Sciatica has always been misunderstood or misdiagnosed for lower back pain or leg pain because of similar symptoms. The word sciatica was first used in the 15th century and so its definition has evolved since then. There is a common misconception about sciatica that it is a form of diagnosis of the sciatic nerve root disorders but in reality sciatica is more of a set of symptoms. To clear all of these misconceptions, here is an all you need to know guide on sciatica.
What is sciatica?
The sciatic nerve is the largest nerve in the body with nerve roots in the lower part of the spinal cord and extends through the buttocks, back of your thigh to the lower extremities of your foot. Sometimes the five spinal nerve roots of the sciatic nerve in both the limbs are compressed or irritated due to various causes. This compression or irritation leads to a set of symptoms which includes lumbar pain, buttock pain, numbness or weakness in the leg, loss of control and tingling sensation in the leg. The pain caused by sciatica usually radiates from lower back to the back of the thigh and might go below the knee as well.
There can be multiple causes of nerve compression which occurs at the spinal nerve roots or general compression of any of the sciatic nerves.
- Spinal disc herniation
Around 90% of sciatica cases are caused by compression of one of the five sacral nerve roots due to a herniated disc pressing against it. The extrusion from disc herniation pressurises the sciatic nerve causing pain but it can easily subside if the disc heals.
- Lumbar Spinal Stenosis
Another cause of nerve compression is the narrowing of the spinal canal (the space spinal cord runs through) caused by bone spurs, inflammation and herniated discs which compress and irritate the spinal cord nerves connecting the sciatic nerves.

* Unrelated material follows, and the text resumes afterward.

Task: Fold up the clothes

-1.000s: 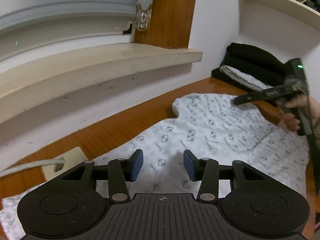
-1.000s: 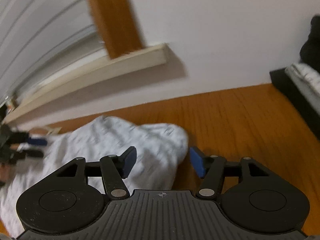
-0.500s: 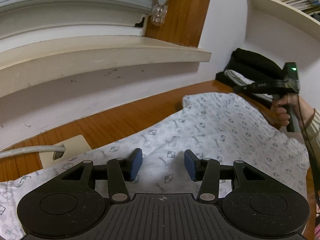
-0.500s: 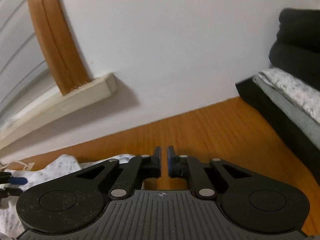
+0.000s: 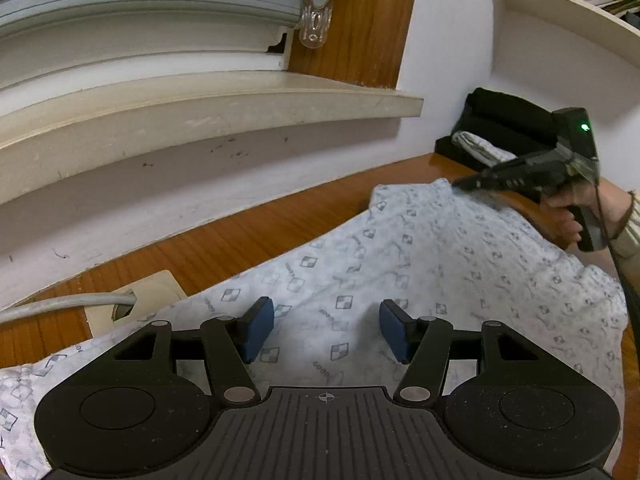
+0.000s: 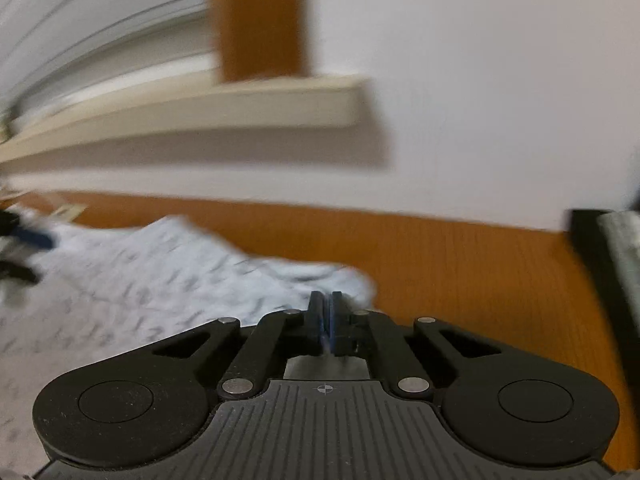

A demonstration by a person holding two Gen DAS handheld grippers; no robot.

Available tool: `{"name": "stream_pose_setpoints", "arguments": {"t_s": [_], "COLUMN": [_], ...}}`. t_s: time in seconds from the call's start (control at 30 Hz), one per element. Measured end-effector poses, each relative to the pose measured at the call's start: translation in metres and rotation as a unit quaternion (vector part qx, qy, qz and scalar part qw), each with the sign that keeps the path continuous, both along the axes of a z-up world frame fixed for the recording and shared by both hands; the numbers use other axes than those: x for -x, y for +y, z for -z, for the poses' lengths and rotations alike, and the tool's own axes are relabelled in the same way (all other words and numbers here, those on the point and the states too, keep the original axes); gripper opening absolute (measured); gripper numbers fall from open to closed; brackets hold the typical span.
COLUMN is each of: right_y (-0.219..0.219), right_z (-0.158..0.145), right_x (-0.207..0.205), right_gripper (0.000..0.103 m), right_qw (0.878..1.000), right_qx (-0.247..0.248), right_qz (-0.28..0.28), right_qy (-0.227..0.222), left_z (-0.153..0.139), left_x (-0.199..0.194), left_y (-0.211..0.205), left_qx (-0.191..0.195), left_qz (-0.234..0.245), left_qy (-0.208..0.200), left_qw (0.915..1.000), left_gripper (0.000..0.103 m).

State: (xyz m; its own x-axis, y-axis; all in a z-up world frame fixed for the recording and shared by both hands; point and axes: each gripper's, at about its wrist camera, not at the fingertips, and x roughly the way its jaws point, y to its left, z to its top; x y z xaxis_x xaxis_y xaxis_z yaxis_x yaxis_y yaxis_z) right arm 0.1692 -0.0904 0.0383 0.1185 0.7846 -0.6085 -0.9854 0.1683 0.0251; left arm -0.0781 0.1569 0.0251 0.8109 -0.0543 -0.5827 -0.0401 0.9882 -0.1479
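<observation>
A white garment (image 5: 420, 264) with small grey square prints lies spread on the wooden tabletop (image 5: 248, 236). My left gripper (image 5: 326, 328) hovers over its near part, jaws opening, blue pads apart and pressing on nothing. At the far right, a hand holds my right gripper (image 5: 460, 186), which pinches the garment's far corner and raises it off the wood. In the blurred right wrist view the right gripper (image 6: 326, 300) is shut, with the garment (image 6: 160, 276) running left from its tips and a sliver of cloth between the pads.
A stack of folded dark and light clothes (image 5: 492, 136) sits against the wall at the back right. A cream socket plate with a grey cable (image 5: 136, 304) lies at the left. A window sill (image 5: 200, 100) juts over the table; a shelf (image 5: 560, 12) hangs upper right.
The right gripper's jaws closed on the garment's far corner, and that corner now stands lifted. The left jaws have spread wider. The right wrist view swung sideways.
</observation>
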Motion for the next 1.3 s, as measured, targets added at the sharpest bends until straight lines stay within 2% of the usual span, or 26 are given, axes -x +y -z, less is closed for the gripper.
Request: {"name": "stream_pose_setpoints", "arguments": {"t_s": [0.1, 0.2, 0.27, 0.33, 0.37, 0.5, 0.7, 0.73, 0.77, 0.8, 0.87, 0.93, 1.0, 1.2, 1.23, 1.3], "right_y": [-0.009, -0.03, -0.037, -0.04, -0.04, -0.029, 0.003, 0.006, 0.008, 0.008, 0.002, -0.011, -0.017, -0.021, -0.019, -0.018], "right_z": [-0.004, -0.015, -0.019, -0.018, -0.017, -0.011, -0.001, 0.001, 0.002, 0.003, 0.002, -0.004, -0.003, -0.007, -0.009, -0.011], "right_x": [-0.019, -0.015, -0.003, 0.01, 0.015, 0.02, 0.041, 0.045, 0.049, 0.054, 0.061, 0.068, 0.077, 0.077, 0.077, 0.076], "right_gripper": [0.002, 0.01, 0.029, 0.042, 0.043, 0.043, 0.042, 0.038, 0.017, 0.008, 0.003, 0.003, 0.003, 0.005, 0.008, 0.02], "right_qw": [0.998, 0.998, 0.999, 1.0, 1.0, 0.999, 0.997, 0.996, 0.995, 0.994, 0.99, 0.984, 0.981, 0.982, 0.981, 0.981], "right_qx": [-0.013, -0.042, -0.039, -0.029, -0.025, -0.039, -0.035, -0.03, -0.025, -0.019, -0.021, -0.029, -0.008, 0.001, 0.003, 0.003], "right_qz": [0.059, 0.043, 0.028, 0.012, 0.005, -0.01, -0.066, -0.081, -0.096, -0.107, -0.137, -0.172, -0.187, -0.177, -0.177, -0.172], "right_qy": [-0.011, 0.012, 0.015, 0.002, -0.001, 0.002, -0.025, -0.025, -0.026, -0.033, -0.035, -0.038, -0.055, -0.071, -0.076, -0.088], "left_z": [0.0, 0.001, 0.001, 0.001, 0.001, 0.001, 0.001, 0.001, 0.002, 0.001, 0.001, 0.002, 0.002, 0.002, 0.002, 0.002], "left_x": [0.0, 0.0, -0.001, -0.001, -0.001, -0.002, -0.002, -0.002, -0.002, -0.002, -0.003, -0.003, -0.003, -0.003, -0.003, -0.003], "left_y": [0.0, 0.0, -0.001, -0.002, -0.003, -0.004, -0.005, -0.005, -0.005, -0.005, -0.005, -0.005, -0.005, -0.004, -0.004, -0.004], "left_qx": [0.002, 0.0, -0.003, -0.004, -0.005, -0.006, -0.009, -0.009, -0.008, -0.008, -0.008, -0.007, -0.006, -0.006, -0.006, -0.006], "left_qz": [0.0, 0.002, 0.002, 0.002, 0.002, 0.002, 0.008, 0.008, 0.008, 0.007, 0.007, 0.007, 0.007, 0.007, 0.007, 0.007], "left_qy": [0.0, 0.0, 0.001, 0.001, 0.001, 0.001, 0.002, 0.002, 0.002, 0.002, 0.002, 0.002, 0.002, 0.002, 0.002, 0.002], "left_qw": [1.0, 1.0, 1.0, 1.0, 1.0, 1.0, 0.9999, 0.9999, 0.9999, 0.9999, 0.9999, 0.9999, 1.0, 1.0, 1.0, 1.0], "left_gripper": [0.064, 0.066, 0.066, 0.066, 0.066, 0.066, 0.071, 0.071, 0.071, 0.071, 0.071, 0.071, 0.071, 0.072, 0.072, 0.072]}}
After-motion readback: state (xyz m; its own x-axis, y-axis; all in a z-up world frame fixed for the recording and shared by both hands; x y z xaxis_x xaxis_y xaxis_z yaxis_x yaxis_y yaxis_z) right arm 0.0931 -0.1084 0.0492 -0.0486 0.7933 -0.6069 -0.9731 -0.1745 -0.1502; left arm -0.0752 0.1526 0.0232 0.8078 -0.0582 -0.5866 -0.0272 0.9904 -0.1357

There is also a strong possibility of sciatica in pregnant women as the weight of the foetus presses the sciatic nerve while sitting or during spasms.
The most commonly observed symptom of sciatica is pain in the back of the leg which aggravates on sitting. A burning or tingling sensation down the leg might also be observed. Loss of control due to weakness or numbness is also associated with sciatica.
First point of diagnosis is a thorough physical exam and evaluation of patient history. Sciatica diagnosis is confirmed if a patient displays neurological indications of nerve root tension along with the regular leg pain and tingling sensation symptoms. Imaging tests such as X-ray, Computerised Tomography (CT) Scan and Magnetic Resonance Imaging (MRI) are used to define the exact cause of sciatica.
Treatment for managing sciatica depends on the underlying cause of the compression or irritation. For pain relief, non-steroidal anti-inflammatory drugs (NSAIDs) such as ibuprofen, naproxen or COX-2 inhibitors are prescribed. For herniated discs, surgery might be performed to remove the protrusion causing compression. Physical therapy techniques like spinal manipulation have also proved to be effective against acute sciatica.
If you experience constant pain in the rear of your leg, contact your physician immediately for evaluation as it could turn out to be sciatica which will worsen with time.